We carried out an announced comprehensive inspection on 22 November 2016. Overall the practice is rated as requires improvement.

Our key findings across all the areas we inspected were as follows:

  • The practice had systems for reporting and recording significant events, and for processing patient safety alerts. However, there was insufficient evidence that all incidents were recognised and treated as significant adverse events, with appropriate reflection and learning.
  • Patient Group Directions, allowing nurses to administer medicines in line with legislation, had not been signed, authorised and validated by an appropriate person within the practice.
  • The practice made significant use of locum GPs and this had a negative impact on continuity of care and possibly on patients’ perception of consultations with GPs. Results from the GP patient survey were below average for this aspect of care. Results of the provider’s own ongoing patient survey indicated that patient satisfaction was improving.
  • Staff assessed patients’ needs and delivered care in line with current evidence based guidance.
  • Staff had been trained to provide them with the skills, knowledge and experience to deliver effective care and treatment.
  • Current data from the Quality and Outcomes Framework (QOF) showed patient outcomes were above local and national averages.
  • Patients told us that access to the service was usually good, although there were sometimes delays getting routine appointments. Patients were positive in their response regarding the availability of urgent appointments.
  • Information about how to complain was available and easy to understand. Comments and complaints were analysed and improvements were made to the quality of care as a result of complaints and concerns.
  • The practice had good facilities and was well equipped to treat patients and meet their needs.
  • There was a clear leadership structure and staff felt supported by management.
  • The practice was aware of and complied with the requirements of the duty of candour.

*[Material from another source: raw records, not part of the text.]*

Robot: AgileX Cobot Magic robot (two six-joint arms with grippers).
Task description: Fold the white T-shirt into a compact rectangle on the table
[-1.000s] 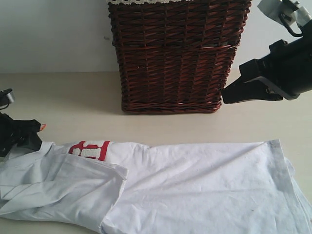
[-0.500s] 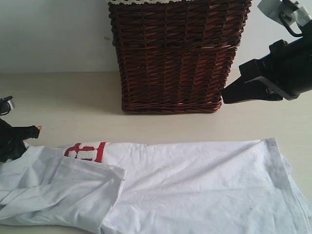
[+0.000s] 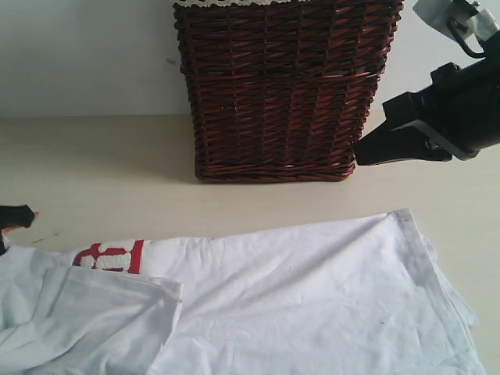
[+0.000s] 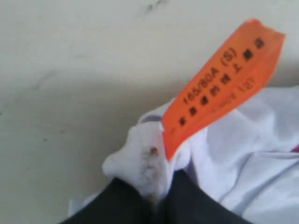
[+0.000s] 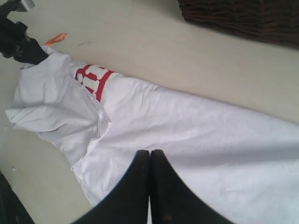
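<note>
Well, the white T-shirt (image 3: 297, 289) lies on the worktop (image 3: 94, 164) by the wicker basket (image 3: 281, 86), left gripper (image 4: 150, 196) seemingly clamped on its edge near the orange tag (image 4: 219, 79), right gripper (image 5: 149, 156) with fingers together, empty.

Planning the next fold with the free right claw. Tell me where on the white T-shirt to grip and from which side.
Probably best: grip the white T-shirt at its far hem corner, coming in from the wicker basket side over the table. That corner lies flat with its edge free, and it is nearest the shut right claw. The left claw pinches the neck end.
</note>
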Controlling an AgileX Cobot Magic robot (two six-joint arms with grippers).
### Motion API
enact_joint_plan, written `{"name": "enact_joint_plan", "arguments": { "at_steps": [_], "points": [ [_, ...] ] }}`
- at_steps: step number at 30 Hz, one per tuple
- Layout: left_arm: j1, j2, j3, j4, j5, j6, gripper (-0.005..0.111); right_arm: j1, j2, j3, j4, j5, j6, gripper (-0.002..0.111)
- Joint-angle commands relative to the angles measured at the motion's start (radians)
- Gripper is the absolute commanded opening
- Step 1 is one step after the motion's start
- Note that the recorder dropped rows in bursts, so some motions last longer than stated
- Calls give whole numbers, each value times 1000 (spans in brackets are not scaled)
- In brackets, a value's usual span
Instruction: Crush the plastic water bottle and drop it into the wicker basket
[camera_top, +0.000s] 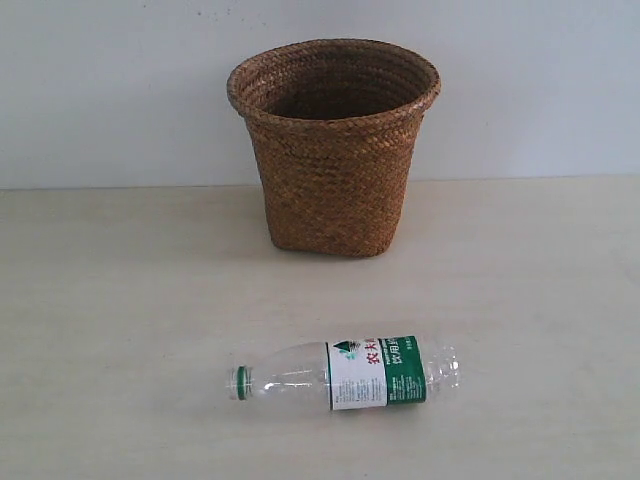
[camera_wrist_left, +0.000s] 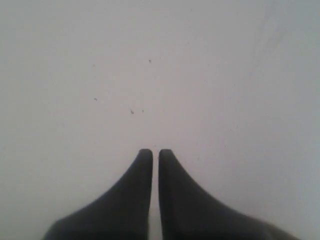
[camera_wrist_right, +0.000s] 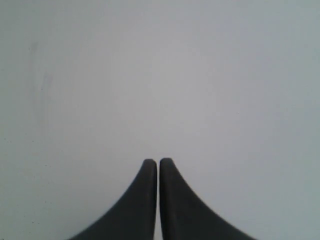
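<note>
The plastic water bottle lies on its side on the pale table, green cap pointing left, its green-and-white label with red characters facing up. Behind it stands the brown wicker basket, upright and open at the top. Neither arm shows in the exterior view. My left gripper is shut, its dark fingers nearly touching with nothing between them, facing a plain whitish surface. My right gripper is shut too and holds nothing, in front of a plain grey-white surface.
A plain white wall rises behind the table's back edge. Only the bottle and the basket stand on the tabletop.
</note>
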Motion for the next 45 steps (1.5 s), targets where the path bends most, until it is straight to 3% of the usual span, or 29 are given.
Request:
{"name": "enact_joint_plan", "arguments": {
  "at_steps": [1,6,12,17,20,24,34,38,45],
  "points": [
    [0,173,-140,192,173,-9,4,-4,155,-112,-8,52,-71,0],
    [-15,342,-290,315,429,1,4,-4,303,-223,-92,200,-86,0],
    [-132,506,-395,288,680,248,4,-2,470,-334,-170,398,-86,0],
    [-248,646,-482,199,855,437,4,15,619,-413,-184,590,-163,0],
    [-316,731,-532,99,936,634,4,68,705,-476,-182,721,-274,0],
    [-363,816,-579,-46,992,816,4,146,811,-557,-174,888,-361,0],
    [-387,951,-632,-440,1102,1307,4,259,999,-678,240,1120,-804,0],
    [-387,1009,-662,-507,1199,1451,4,287,1077,-714,344,1198,-872,0],
    [-389,1106,-681,-514,1231,1565,4,337,1199,-761,371,1267,-889,0]
  ]
}}
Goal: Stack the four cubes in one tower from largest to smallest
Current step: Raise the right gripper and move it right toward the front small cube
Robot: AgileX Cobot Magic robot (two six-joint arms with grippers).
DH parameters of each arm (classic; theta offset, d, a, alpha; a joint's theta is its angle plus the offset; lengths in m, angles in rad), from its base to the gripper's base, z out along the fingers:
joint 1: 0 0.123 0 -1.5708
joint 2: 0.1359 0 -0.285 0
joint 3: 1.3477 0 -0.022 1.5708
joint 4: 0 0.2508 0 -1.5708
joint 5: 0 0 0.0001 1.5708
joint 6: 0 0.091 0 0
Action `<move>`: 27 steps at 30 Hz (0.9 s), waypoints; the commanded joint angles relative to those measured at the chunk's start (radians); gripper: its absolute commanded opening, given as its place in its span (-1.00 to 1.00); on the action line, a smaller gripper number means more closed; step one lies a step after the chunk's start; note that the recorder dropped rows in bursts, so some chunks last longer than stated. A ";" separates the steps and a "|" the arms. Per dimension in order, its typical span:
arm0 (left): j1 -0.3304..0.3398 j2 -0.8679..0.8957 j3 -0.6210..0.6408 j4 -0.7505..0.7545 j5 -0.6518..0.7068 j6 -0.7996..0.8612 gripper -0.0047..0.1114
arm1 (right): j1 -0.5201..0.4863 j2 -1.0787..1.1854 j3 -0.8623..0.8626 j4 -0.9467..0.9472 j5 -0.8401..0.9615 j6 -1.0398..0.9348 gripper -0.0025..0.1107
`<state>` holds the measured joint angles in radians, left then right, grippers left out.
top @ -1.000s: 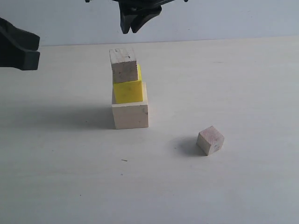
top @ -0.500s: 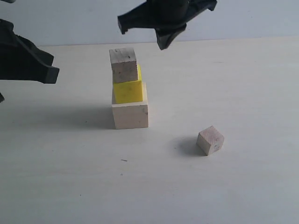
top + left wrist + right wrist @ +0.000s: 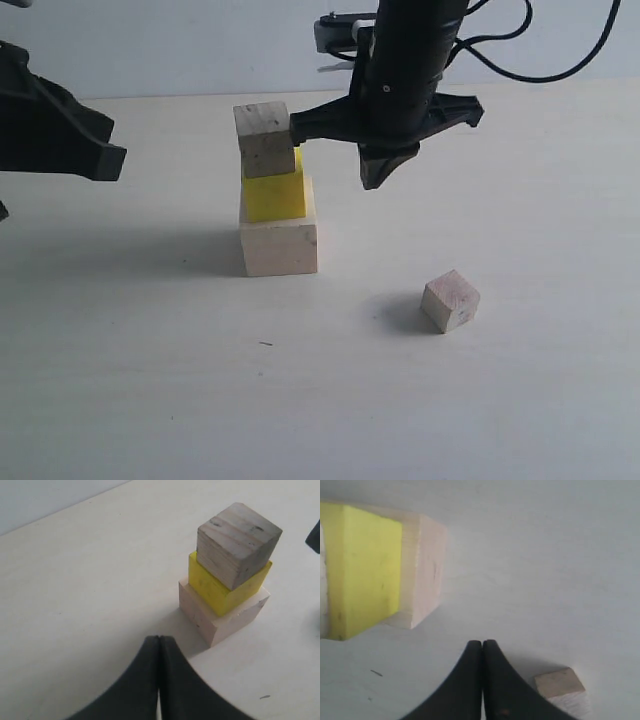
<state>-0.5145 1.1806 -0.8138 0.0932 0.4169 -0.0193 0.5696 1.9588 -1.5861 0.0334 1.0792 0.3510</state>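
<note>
Sitting on the white table (image 3: 520,400) is a tower of three cubes, right between the two grippers. The right gripper (image 3: 378,178) hangs in the air just beside the tower, up near its top. The left gripper (image 3: 159,647) hangs on the tower's other side, well apart from it.

At the bottom of the tower is the big pale wooden cube (image 3: 279,248). On it sits the yellow cube (image 3: 274,196). On the yellow cube sits a small wooden cube (image 3: 266,140), turned a little. A side part of the right gripper comes very close to this top cube; I cannot tell if it touches.

The other small wooden cube (image 3: 450,301) lies alone on the table, lower than the right gripper and apart from it, on the side away from the tower.

Both grippers have their fingers pressed tight together. Neither one has hold of anything.
</note>
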 commanded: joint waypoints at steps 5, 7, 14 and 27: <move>-0.004 0.002 0.000 0.001 0.000 -0.010 -0.92 | -0.069 -0.041 0.015 0.057 -0.047 -0.043 -0.96; -0.004 0.002 0.000 0.001 0.000 -0.010 -0.92 | -0.095 -0.072 0.016 0.084 -0.047 -0.068 -0.96; -0.004 0.041 0.000 0.001 0.001 -0.010 -0.92 | -0.219 -0.192 0.157 0.204 -0.112 -0.186 -0.96; 0.028 0.142 0.000 -0.001 -0.006 -0.021 -0.92 | -0.369 -0.213 0.482 0.940 -0.243 -0.849 -0.96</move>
<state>-0.4898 1.3123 -0.8138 0.0949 0.4190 -0.0339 0.2095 1.7375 -1.1175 0.8686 0.8627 -0.3887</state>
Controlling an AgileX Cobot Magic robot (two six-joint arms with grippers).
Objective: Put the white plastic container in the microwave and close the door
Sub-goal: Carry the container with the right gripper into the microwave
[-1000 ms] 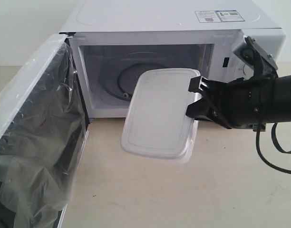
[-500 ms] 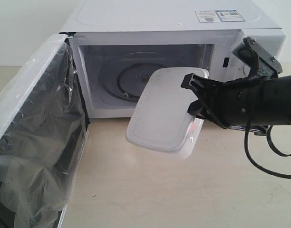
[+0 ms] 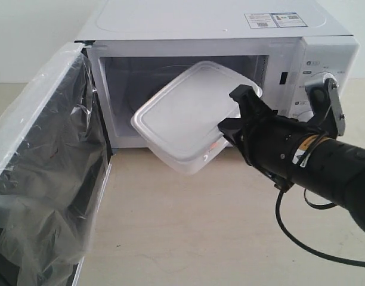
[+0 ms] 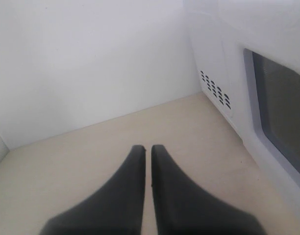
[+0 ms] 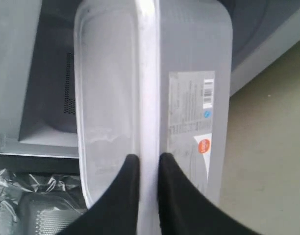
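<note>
Inserting white plastic container (image 3: 185,116) through microwave (image 3: 188,24) opening, right hand (image 3: 233,111) clamping its rim; next needing levelling, deeper push, release.

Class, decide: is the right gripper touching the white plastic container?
Touching. The right wrist view shows the right gripper shut on the rim of the white plastic container, with no gap.

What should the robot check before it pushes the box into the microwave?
1. Door open wide: ok.
2. Right gripper shut on the box rim: ok.
3. Box level: not ok, it is tilted.
4. Box lined up with the microwave opening: ok, its far end is at the opening.
5. Room inside: cannot tell, the box hides most of it.
</note>
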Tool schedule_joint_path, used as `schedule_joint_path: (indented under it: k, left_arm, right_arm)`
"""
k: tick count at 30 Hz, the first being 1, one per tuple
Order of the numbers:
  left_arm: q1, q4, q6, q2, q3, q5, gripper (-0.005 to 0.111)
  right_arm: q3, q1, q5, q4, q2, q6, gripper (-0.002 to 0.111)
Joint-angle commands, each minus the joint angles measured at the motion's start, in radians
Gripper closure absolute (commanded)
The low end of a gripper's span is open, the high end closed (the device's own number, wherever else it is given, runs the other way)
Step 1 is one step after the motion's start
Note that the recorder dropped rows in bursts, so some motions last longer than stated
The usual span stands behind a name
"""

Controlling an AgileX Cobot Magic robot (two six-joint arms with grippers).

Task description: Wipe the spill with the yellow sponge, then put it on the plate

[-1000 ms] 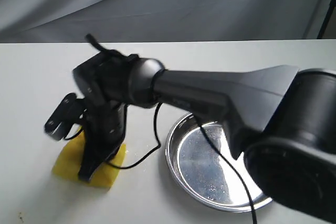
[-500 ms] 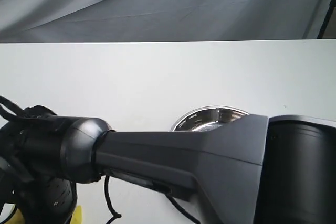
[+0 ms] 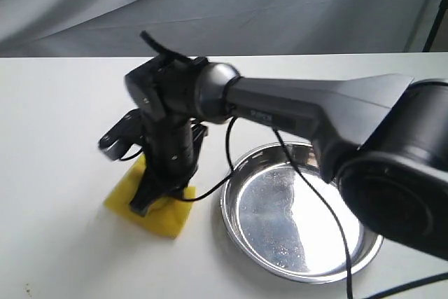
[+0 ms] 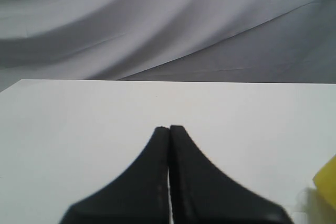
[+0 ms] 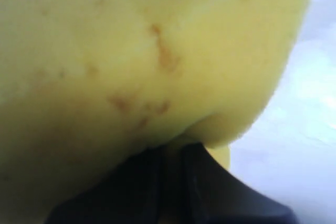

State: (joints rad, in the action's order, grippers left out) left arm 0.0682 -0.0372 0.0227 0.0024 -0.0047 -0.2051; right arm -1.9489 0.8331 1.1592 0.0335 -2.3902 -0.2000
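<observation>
The yellow sponge (image 3: 168, 218) lies flat on the white table, just left of the silver plate (image 3: 294, 243). My right gripper (image 3: 141, 206) reaches across from the right and is shut on the sponge, pressing it down. In the right wrist view the sponge (image 5: 157, 51) fills the frame, with tan-brown stains on its foam, and the right gripper (image 5: 170, 150) pinches its edge. My left gripper (image 4: 169, 128) is shut on nothing above bare table, with a corner of the sponge (image 4: 328, 179) beside it. The spill blotch is hidden; only a tiny brown speck (image 3: 28, 288) shows.
The right arm's black forearm (image 3: 315, 110) spans the view above the plate, and its cable (image 3: 210, 190) hangs over the plate's near rim. A grey cloth backdrop (image 3: 224, 5) stands behind the table's far edge.
The right arm swept down towards the near left with the sponge, filling the view, then came back. The sponge now lies farther right and farther back, closer to the plate.
</observation>
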Motion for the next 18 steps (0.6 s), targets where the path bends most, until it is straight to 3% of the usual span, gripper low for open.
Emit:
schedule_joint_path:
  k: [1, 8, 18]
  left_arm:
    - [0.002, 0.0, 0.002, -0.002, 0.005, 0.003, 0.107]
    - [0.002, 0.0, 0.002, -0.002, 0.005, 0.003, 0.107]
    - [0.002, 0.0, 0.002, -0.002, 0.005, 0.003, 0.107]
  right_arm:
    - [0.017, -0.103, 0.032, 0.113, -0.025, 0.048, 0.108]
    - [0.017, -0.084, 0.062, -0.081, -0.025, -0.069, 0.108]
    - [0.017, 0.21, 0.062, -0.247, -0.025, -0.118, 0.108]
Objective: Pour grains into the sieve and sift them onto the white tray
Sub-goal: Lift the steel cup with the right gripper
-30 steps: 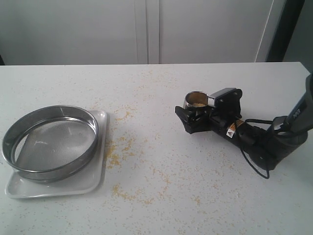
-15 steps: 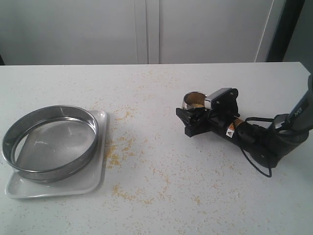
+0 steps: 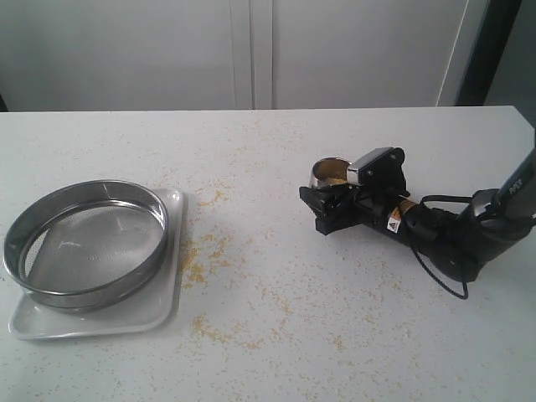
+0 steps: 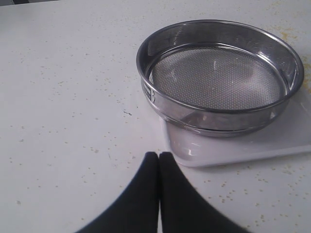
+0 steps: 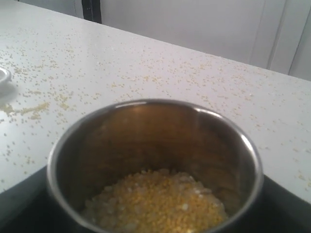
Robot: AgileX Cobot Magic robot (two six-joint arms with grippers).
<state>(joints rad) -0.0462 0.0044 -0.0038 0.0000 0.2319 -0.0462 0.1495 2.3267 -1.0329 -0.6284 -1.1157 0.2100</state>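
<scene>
steel cup [image 3: 332,172] of grains [image 5: 155,199], seemingly clamped in the right gripper [image 3: 335,194], unpoured, well right of the empty sieve [image 3: 92,243] on the tray [image 3: 159,314]; left gripper [image 4: 159,158] closed.

Looks like a robotics lab bench (or test room): speckled white table [image 3: 377,335], plain pale cabinet doors [image 3: 251,50] behind

A white table [image 3: 276,335] fills the lower part of the exterior view and runs back to a straight far edge. Behind it stands a pale grey wall [image 3: 126,50] of flat panels, split by two close vertical seams [image 3: 261,50]. A dark upright strip [image 3: 492,42] stands far right. Light is soft and even.
</scene>
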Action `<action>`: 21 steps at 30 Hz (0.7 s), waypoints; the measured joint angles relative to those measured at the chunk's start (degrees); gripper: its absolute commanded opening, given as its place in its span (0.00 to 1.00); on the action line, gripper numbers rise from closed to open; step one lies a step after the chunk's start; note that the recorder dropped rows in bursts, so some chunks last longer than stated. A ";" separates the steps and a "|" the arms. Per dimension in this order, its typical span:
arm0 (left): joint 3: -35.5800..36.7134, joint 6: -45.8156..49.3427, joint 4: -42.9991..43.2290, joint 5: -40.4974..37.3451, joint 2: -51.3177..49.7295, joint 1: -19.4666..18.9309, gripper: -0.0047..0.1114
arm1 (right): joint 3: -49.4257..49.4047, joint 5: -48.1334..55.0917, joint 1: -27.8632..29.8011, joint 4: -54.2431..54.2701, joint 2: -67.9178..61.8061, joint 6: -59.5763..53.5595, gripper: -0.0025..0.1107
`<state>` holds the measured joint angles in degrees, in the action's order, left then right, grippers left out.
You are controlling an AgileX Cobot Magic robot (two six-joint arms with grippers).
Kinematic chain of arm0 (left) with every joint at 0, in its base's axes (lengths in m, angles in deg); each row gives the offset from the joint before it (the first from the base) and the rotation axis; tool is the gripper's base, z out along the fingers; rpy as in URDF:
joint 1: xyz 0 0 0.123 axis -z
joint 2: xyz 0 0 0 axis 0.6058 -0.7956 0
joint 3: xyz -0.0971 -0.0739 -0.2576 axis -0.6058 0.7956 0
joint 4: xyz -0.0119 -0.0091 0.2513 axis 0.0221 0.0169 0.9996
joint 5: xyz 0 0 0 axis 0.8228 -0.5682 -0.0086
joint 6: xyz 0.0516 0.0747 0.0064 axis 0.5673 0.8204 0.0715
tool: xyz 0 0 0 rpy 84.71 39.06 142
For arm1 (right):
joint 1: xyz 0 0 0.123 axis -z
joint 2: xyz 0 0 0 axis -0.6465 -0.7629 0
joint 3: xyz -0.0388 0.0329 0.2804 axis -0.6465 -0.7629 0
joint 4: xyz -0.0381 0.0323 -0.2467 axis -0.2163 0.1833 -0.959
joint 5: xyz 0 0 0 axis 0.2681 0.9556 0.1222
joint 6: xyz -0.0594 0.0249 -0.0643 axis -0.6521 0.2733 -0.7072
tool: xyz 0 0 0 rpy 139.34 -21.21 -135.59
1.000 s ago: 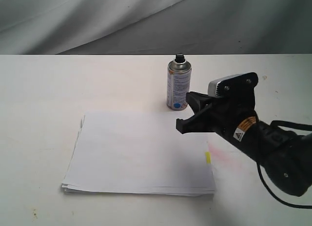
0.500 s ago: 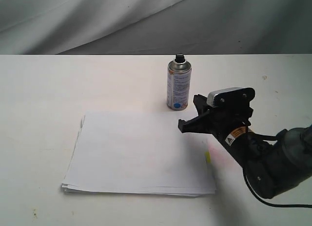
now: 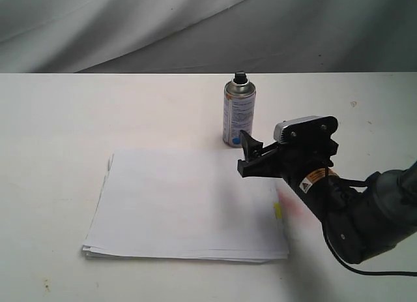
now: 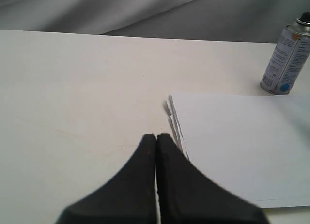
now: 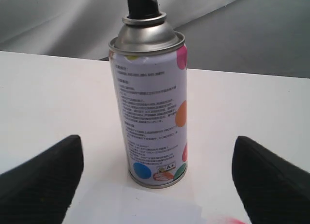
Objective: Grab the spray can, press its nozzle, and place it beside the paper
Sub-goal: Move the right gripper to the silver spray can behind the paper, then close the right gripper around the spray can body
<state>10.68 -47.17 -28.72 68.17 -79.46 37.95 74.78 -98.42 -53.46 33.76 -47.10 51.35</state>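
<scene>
- Right gripper (image 3: 246, 156) is spread wide and holds nothing. In the wrist view one finger shows on each side of the spray can (image 5: 150, 117), and neither touches it.
- Left gripper (image 4: 156, 138) is pressed shut and empty, near a corner of the paper (image 3: 186, 204) and well apart from the can.
- The can stands upright on the table (image 3: 58, 119), just past the paper's far right corner. The nozzle (image 5: 142, 5) on top is untouched.
- Relative to the right pincer, the can is dead ahead, centred on the gap and low against the fingers. From the exterior view I judge the fingertips are near its base but not yet around it.
- Risk: one fingertip could meet the wall first if the approach drifts. A light, narrow can would likely tip or skid.
- Risk: closing low on smooth round metal could let the can pivot or slip on the lift.
- Risk: a grip too high would crowd the nozzle and leave the other arm no room to press.
</scene>
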 measured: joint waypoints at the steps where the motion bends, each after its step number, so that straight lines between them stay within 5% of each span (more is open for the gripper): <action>1: 0.00 0.00 0.00 0.00 0.00 0.00 0.04 | 0.00 0.00 0.00 0.00 0.00 0.00 0.72; 11: 0.00 0.00 0.00 0.00 0.00 0.00 0.04 | 1.50 0.83 0.00 0.00 -0.13 -0.78 0.72; 21: 0.00 0.00 0.00 0.00 0.00 0.00 0.04 | 14.77 4.08 0.00 -0.11 -8.65 -4.66 0.72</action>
<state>10.68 -47.17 -28.72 68.17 -79.46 37.95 89.55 -94.34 -53.46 33.64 -55.75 46.69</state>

However, there were areas of practice where improvements are required.

The practice must: -

  • Ensure that all safety and other significant incidents are recognised and treated as significant adverse events, with appropriate investigation and reflection, and learning from the events being disseminated to all staff.
  • Ensure that Patient Group Directions, allowing nurses to administer medicines in line with legislation, are signed, authorised and validated by an appropriate person within the practice.

In addition, the practice should: -

  • Continue with efforts to improve continuity of care and patients’ satisfaction with GP consultations.
  • Continue with plans to review the provider's governance policies to cover local issues and implement them fully at the practice.
  • Take steps to increase the frequency of patient participation group (PPG) meetings. It should encourage more participation from younger patients who are not well-represented on the PPG, despite making up a significant proportion of the patient list.